In the 1996–97 season San Antonio Spurs superstar David Robinson went down with back and foot injuries. Following the injury, the remaining Spurs players floundered and finished the season with a dismal 20–62 record. This record earned the organization the first pick in the NBA draft, where it selected coveted prospect Tim Duncan out of Wake Forest.
The next season the Spurs, with a healthy Robinson playing alongside Duncan, won the NBA championship. Many NBA fans won’t hesitate to point out the coincidence of the events that took place leading up to the Spurs drafting Duncan, and some even say this was an example of “tanking” — losing on purpose to improve draft positioning.
In the 2011 NFL season, the Indianapolis Colts experienced a similar fallout with the loss of all-pro quarterback Peyton Manning. The Colts, finishing the season with a dismal record, subsequently won the first overall pick in the draft, selecting Andrew Luck from Stanford. The Colts then made the playoffs in both of Luck’s first two years, advancing as far as the divisional round in 2014.
Enter the current NBA season.
The 2014 draft has been said to include some of the most talented players the NBA will ever see, and it includes the much-hyped Andrew Wiggins and Jabari Parker.
Because of the loaded upcoming draft, and following the example of these two successful attempts, other teams seem to be following a similar path of unexplained losses and underperforming talent. This is something that seems to baffle one of the world’s most successful basketball coaches, Mike Krzyzewski.
“I wouldn’t like to think that an American team would want to lose or create situations where you would want to lose,” Krzyzewski said. “I can’t believe that that would happen. Maybe I’m naive and I’m going to go read a fairy tale after this.”
Are the Utah Jazz “tanking?”
After letting most of their main players go to free agency without even a hint of a desire to resign them, it’s hard to chalk the Jazz’s sudden youth movement and lack of depth up to coincidence.
“It got to the point where we needed to make some decisions; some to allow our young players to grow, some salary cap decisions, but ultimately, we couldn’t get everybody signed,” said Utah Jazz general manager Dennis Lindsey. “We decided to jump in the deep end of the youth movement, and we’re excited to do so.”
The Jazz have only had seven losing seasons since moving to Utah in 1979, and they have built a reputation around the league as a consistent team that plays hard. However, following an offseason that saw every experienced, top-scoring player on the roster sign with other teams, the Jazz began the 2013–14 season as one of the NBA’s bottom-dwellers.

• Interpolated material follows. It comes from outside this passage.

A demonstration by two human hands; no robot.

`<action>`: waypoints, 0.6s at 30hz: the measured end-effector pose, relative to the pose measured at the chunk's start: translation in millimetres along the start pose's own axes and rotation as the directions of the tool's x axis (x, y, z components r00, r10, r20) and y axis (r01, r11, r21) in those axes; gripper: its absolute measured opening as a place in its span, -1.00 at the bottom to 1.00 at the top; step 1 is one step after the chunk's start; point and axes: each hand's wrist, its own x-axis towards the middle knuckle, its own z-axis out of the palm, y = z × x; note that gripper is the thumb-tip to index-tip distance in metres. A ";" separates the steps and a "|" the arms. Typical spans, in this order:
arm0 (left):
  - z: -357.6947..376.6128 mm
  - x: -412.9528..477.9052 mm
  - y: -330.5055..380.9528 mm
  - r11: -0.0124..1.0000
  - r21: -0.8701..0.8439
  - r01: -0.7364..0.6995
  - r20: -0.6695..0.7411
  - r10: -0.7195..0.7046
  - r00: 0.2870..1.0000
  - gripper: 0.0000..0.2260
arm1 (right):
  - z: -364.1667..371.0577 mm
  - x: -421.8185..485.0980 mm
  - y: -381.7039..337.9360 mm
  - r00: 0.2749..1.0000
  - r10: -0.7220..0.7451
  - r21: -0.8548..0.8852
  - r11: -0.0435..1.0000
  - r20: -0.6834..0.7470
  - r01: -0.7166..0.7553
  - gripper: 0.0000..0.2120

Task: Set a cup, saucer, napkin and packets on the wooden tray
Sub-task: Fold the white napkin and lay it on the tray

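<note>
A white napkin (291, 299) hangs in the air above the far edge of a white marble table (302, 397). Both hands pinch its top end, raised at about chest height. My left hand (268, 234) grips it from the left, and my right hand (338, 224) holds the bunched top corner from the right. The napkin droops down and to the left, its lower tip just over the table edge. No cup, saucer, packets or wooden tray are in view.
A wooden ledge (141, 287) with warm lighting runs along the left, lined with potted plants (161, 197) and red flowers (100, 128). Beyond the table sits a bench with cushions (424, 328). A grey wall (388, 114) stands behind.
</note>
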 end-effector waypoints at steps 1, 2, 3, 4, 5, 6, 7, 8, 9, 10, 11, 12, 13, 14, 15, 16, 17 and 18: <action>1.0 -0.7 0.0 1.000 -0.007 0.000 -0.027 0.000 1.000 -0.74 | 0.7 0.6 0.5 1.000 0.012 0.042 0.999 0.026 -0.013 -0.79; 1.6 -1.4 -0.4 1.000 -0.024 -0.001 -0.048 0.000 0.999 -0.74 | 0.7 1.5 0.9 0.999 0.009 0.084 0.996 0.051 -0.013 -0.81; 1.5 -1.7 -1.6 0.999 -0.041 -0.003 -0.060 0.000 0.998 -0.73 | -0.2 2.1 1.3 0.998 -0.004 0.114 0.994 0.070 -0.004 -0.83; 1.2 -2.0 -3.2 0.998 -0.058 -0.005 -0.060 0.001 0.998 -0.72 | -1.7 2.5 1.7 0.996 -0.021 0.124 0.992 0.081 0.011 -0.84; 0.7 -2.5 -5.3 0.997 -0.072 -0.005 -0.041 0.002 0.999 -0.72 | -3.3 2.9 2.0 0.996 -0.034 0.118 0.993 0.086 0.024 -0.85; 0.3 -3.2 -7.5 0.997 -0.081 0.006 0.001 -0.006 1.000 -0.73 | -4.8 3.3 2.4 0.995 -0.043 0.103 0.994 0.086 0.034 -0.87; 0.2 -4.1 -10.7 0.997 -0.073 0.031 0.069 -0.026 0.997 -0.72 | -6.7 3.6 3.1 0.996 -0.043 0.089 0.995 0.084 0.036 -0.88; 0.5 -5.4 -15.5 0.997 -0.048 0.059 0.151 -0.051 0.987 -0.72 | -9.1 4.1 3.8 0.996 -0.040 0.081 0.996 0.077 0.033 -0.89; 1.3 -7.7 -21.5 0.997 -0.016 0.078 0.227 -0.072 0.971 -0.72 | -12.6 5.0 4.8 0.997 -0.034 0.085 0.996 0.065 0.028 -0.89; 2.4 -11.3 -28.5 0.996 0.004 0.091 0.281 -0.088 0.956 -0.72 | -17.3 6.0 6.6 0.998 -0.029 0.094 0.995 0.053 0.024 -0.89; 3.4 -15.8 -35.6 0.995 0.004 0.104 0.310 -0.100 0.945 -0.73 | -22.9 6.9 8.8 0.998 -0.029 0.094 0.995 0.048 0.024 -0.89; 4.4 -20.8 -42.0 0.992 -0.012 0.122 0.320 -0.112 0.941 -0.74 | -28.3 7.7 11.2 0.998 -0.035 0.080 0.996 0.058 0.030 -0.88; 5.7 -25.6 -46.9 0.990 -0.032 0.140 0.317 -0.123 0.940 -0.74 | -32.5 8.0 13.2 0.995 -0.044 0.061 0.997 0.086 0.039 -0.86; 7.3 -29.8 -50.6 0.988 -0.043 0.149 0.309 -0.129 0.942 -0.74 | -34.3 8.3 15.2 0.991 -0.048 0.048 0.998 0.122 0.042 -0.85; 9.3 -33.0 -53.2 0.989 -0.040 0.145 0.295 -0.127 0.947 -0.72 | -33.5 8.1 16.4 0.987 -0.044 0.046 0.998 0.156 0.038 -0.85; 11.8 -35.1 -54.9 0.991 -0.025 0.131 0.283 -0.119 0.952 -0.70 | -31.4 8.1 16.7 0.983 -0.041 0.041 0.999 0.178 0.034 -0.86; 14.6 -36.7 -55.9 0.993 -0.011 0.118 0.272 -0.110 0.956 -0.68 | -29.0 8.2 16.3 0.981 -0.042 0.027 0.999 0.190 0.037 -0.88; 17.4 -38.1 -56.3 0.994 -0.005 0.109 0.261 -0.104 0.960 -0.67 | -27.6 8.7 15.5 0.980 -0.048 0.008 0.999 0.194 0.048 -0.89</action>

A lifelong fan’s perspective
Mark Allred, a BYU grad and Centerville resident, has been a Utah Jazz season ticket holder for 30 years. Not many fans have followed the organization as closely or for as long as he has. Allred refuses to believe the Jazz are tanking.
“I don’t believe they are losing on purpose,” Allred said. “I’ve watched them, and even in the ones they’ve lost, I think they’re still trying; it’s just sometimes they’re not trying effectively. If they’re throwing the games, at least from this fan’s perspective, it looks like they’re not trying to lose.”
After going to so many games during the past 30 seasons, Allred believes the Jazz organization is treating this year just like any other. He doesn’t see any reason to feel like the organization planned to compensate for the losing year, which goes a long way in the argument that the team is, in fact, not losing on purpose.
“It seems pretty much like any other season. They may think they’re doing more, but from my perspective it looks like any other season,” he said.
What’s being done?
It’s no secret that the saying “winning fixes everything” still rings true in professional sports. While endorsements of many kinds and the ability to sell out seats in the arena can help, a long-term fix still lies in a winning organization, which is the driving factor behind all this losing.
“We’re just at the beginning stages of a rebuild, and certainly we would like to blink an eye and be championship competitive; … we’re not there yet, but we won’t skip the steps and run from the work that it takes for us to get where we want to be,” Lindsey said.
The bottom line
Whether or not the Jazz are just trying to develop young talent or “tanking” in hopes of drafting the NBA’s next superstar, the Jazz organization has made the decision to proceed forward featuring a starting lineup of young, growing talent.
“From our standpoint, we looked at it and analyzed what we needed to do, and we didn’t want to be in the middle of the road,” said Randy Rigby, Utah Jazz president. “We felt that it’s a perfect time, with the talent that we have, and the structure that we have in place, to really go at a new beginning and really build this team.”